Опубликовано в журнале Волга, номер 4, 2008
Родился в 1972 году в городе Кунгуре. Закончил Пермскую государственную медицинскую академию. Лауреат поэтических конкурсов “А-либитум” (Пермь, 2007), “Свезар” (Екатеринбург, 2007). Стихи печатались в журналах “Урал”, “Волга – XXI век”, “Дети Ра”.
На вокзалах они виноградные:
семафоры, вагоны, пальто.
“Эти в кепках – такие занятные!”
Почему мы всегда не про то?
“Провожающих просим…” как скажете.
“Позвоню. Не теряйте билет”.
Вы в окошко тихонько помашете,
я вам рожицу скорчу в ответ.
Эти в кепочках тоже прощаются:
угловатые, как домино.
обнимаемый отстраняется,
обнимающему смешно.
Заводные, холодные, быстрые,
как по серому камню вода.
Закурить и смотреть в золотистое.
Жаль, сейчас не дымят поезда.
Гусарское
Стихи – это карты: весёлый мухлёж,
отменная память, вино.
Обычная ставка – луна или грош
и небо на прикупе, но…
Отменная память отнюдь не музей –
скорее скамья подсудимых.
Стихи – это то, что крадешь у друзей,
у мёртвых и самых любимых.
И даришь, как дарят ворованный хлам:
за ради спасения чести.
Сдавайте, полковник. В стволах девять грамм.
Поехали. Козыри – крести.
Дачное
Так и надо – чтобы холодина,
в белом небе белая заря.
Виноград краснее, чем рябина
только в первых числах октября.
В чайнике последняя мелисса.
Тонкий лист, похожий на билет,
прилетел из песенки про лица,
тех, кого сегодня рядом нет.
Осень дышит, как больной ребенок.
Дождик или очень мелкий снег.
На качелях серый медвежонок.
Кали-Юга. Двадцать первый век.
* * *
Так на Северном полюсе – только на юг,
так на Северном кладбище – только о птицах,
так уходят последними, целясь на звук,
так всегда умирает на первых страницах
тот, о ком на blurb jacket написано “ждал”,
или, если в кино — кто увидел котёнка.
Так, войдя в атмосферу, сгорает металл,
так (я помню ещё) проявляется плёнка.
Изумрудный Airbus заворчит словно тролль,
кучевые и город внизу станут пенкой.
Расставание так-то ведь вовсе не боль,
ерунда. Будто в детстве о гравий коленкой.
* * *
Нет-нет, не спать. Ну, разве полчаса,
я правда позвоню. Такие планы
свободно конвертируются в сны.
В чужие сны, где правят голоса,
и ждут Они, а комнаты длинны,
как похороны бывших звёзд экрана.
Неправильно проснуться на рассвете,
припомнить, где балкон, захлопнуть дверь,
тихонько дотянуться до задвижки.
Вот так. Почти тепло, когда б не эти –
счастливые билетики из книжки.
Подаренной? Забытой?

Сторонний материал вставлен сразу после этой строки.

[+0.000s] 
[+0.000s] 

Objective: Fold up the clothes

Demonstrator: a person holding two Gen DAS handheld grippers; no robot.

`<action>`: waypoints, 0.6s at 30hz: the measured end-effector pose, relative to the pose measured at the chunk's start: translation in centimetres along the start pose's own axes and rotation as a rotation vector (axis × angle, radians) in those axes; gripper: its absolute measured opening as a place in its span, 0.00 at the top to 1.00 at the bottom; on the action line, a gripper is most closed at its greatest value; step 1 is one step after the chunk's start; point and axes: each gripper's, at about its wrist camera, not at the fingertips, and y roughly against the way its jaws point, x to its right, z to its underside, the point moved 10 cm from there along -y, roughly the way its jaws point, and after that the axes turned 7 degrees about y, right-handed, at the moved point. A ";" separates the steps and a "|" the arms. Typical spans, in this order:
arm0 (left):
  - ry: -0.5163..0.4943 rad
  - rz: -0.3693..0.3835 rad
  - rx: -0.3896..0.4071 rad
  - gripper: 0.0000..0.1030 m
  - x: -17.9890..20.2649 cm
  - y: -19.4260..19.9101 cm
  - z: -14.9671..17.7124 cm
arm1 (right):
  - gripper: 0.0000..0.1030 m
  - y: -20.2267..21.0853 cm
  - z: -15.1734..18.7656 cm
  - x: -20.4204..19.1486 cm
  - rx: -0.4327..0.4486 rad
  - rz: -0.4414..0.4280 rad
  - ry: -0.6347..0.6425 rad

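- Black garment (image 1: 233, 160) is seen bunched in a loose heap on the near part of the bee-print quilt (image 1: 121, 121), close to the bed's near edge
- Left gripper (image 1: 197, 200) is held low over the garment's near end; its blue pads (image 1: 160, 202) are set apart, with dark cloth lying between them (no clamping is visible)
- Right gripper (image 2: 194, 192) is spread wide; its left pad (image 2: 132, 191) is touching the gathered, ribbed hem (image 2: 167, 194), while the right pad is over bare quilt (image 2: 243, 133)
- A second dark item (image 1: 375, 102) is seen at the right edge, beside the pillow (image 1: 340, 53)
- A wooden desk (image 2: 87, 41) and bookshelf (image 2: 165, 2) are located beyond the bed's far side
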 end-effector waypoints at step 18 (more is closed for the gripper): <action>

Что теперь…
* * *
Отпустило потом, после сосен.
Незнакомый бухтел невпопад.
Здесь такая же вздутая осень,
но хотя бы не видно оград.
Больше света? Да нет, больше бреда:
сосны, водка, машина, другой…
И не то чтобы вечный, но этот,
как его, безнадёжный покой
* * *
На Полежаевской, на Курском, в остальных
местах, несообразных человеку,
сбиваясь, отражаясь в ледяных,
мешая одинаковому бегу
успешных, своевременных плащей,
цепляя злоумышленные плечи,
взыскать не света, но смешных вещей:
большой реки и окающей речи.
* * *
Город позорных фасадов, но правильных линий
осенью кажется чем-то навроде кроссворда;
каждый четвёртый троллейбус по-прежнему синий,
долгий маршрут до вокзала всё так же четвёртый.
Выжить в эпоху комфорта значительно проще:
что им до нрава и прочих ошибок природы?
Выйди у мэрии, сядь на автобус до рощи.
Пусто в салоне? Похоже такая погода.
Между последней и пивом пристало подумать о мести.
Urbi et orbi: Стоять! Нифига я не сдался!
А просыпаешься в поезде или в подъезде
и паучку на плече: “Ну, чего, дурачок, привязался”?